Brazilian government agency

The Administrative Council for Economic Defense (in Portuguese, Conselho Administrativo de Defesa Econômica, often referred to as Cade or CADE) is Brazil's national competition regulator and an agency of the government of Brazil. Its stated goals are "guiding, inspecting, preventing and investigating economic power abuse by exercising a custodial role in its prevention and repression".

==History==
On 10 September 1962 CADE was created as an organ of the Ministry of Labor during the government of President João Goulart by its Federal Law No. 4,137. From its creation until 1991, it remained largely inactive being used as an instrument of the State.

The Federal Law No. 8,884 of 11 June 1994 revoked the Federal Law No. 4,137 and transformed CADE into a federal agency linked to the Ministry of Justice.

In November 2011, its Federal Law No. 12,529 was approved, entering into force in May 2012. This law made numerous changes in the autarchy, especially from an organizational and procedural perspective.

==Structure==
CADE's main bodies are the Administrative Court (TADE), the General Superintendence (SG) and the Department of Economic Studies (DEE).
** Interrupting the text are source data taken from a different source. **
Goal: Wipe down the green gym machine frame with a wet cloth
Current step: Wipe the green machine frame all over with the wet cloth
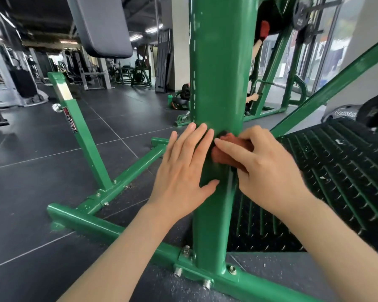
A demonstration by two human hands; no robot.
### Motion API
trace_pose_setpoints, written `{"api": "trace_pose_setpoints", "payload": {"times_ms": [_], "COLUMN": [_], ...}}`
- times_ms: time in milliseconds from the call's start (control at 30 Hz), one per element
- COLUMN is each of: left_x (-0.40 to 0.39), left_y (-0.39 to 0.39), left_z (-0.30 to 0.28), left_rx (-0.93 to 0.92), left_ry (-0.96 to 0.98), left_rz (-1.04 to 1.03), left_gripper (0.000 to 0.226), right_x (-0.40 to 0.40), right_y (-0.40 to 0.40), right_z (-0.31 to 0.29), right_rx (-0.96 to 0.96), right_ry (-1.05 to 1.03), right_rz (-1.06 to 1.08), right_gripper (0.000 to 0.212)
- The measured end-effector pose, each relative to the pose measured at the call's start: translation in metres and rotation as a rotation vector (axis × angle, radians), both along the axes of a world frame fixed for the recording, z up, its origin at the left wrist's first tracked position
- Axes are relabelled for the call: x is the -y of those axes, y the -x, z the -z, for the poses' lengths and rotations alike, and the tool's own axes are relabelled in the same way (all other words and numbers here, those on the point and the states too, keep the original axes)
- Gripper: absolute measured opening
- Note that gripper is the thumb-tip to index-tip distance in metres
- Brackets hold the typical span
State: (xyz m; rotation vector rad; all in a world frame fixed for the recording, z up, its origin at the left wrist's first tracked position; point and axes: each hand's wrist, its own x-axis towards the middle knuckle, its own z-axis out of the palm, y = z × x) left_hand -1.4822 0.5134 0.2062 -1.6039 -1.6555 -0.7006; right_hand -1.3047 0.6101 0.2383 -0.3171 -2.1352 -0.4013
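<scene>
The right hand (264, 164) grips a red-brown cloth (224, 154) against the green upright post (216, 73) — beside it the left hand (183, 171) lies flat, fingers straight, on the post's left face, above the bolted base bar (92, 223).

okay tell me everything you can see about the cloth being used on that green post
The cloth is rust-red, soft and bunched, mostly hidden. It is pressed against the front of the green upright post, about midway up. The right hand holds it in its grip, fingers over it. The left hand lies flat on the post beside it. Wetness cannot be told.
</scene>
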Motion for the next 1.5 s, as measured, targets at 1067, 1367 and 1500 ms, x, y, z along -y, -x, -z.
{"api": "trace_pose_setpoints", "payload": {"times_ms": [1067, 1367, 1500], "left_x": [0.000, -0.015, -0.025], "left_y": [-0.013, -0.059, -0.084], "left_z": [-0.056, -0.142, -0.188], "left_rx": [-0.009, -0.084, -0.125], "left_ry": [-0.117, -0.210, -0.340], "left_rz": [0.004, 0.103, 0.111], "left_gripper": [0.097, 0.085, 0.064], "right_x": [0.004, 0.002, 0.004], "right_y": [-0.002, -0.057, -0.088], "right_z": [-0.072, -0.147, -0.193], "right_rx": [-0.071, -0.156, -0.196], "right_ry": [-0.052, -0.152, -0.225], "right_rz": [0.081, 0.210, 0.280], "right_gripper": [0.057, 0.063, 0.058]}}
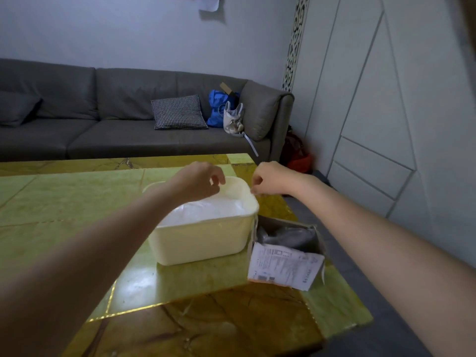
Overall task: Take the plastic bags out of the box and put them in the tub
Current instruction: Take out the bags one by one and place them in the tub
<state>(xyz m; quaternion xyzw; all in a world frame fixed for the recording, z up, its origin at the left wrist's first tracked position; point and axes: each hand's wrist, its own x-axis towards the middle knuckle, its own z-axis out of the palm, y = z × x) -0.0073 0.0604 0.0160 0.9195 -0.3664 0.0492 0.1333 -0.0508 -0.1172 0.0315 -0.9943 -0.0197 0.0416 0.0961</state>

TADE has the role of judging competition matters, playing preventive, repressive and educational roles within the Brazilian market. The SG mainly plays the role of instructing the processes in the control of conducts and concentrations and of monitoring the market. The DEE prepares economic studies in order to assist TADE and the SG.

Similar institutions with equivalent functions to those of CADE are the Federal Trade Commission (FTC) in the United States of America, the Office of Fair Trading (OFT) in the United Kingdom, the Italian Competition Authority, the Australian Competition & Consumer Commission (ACCC) in Australia.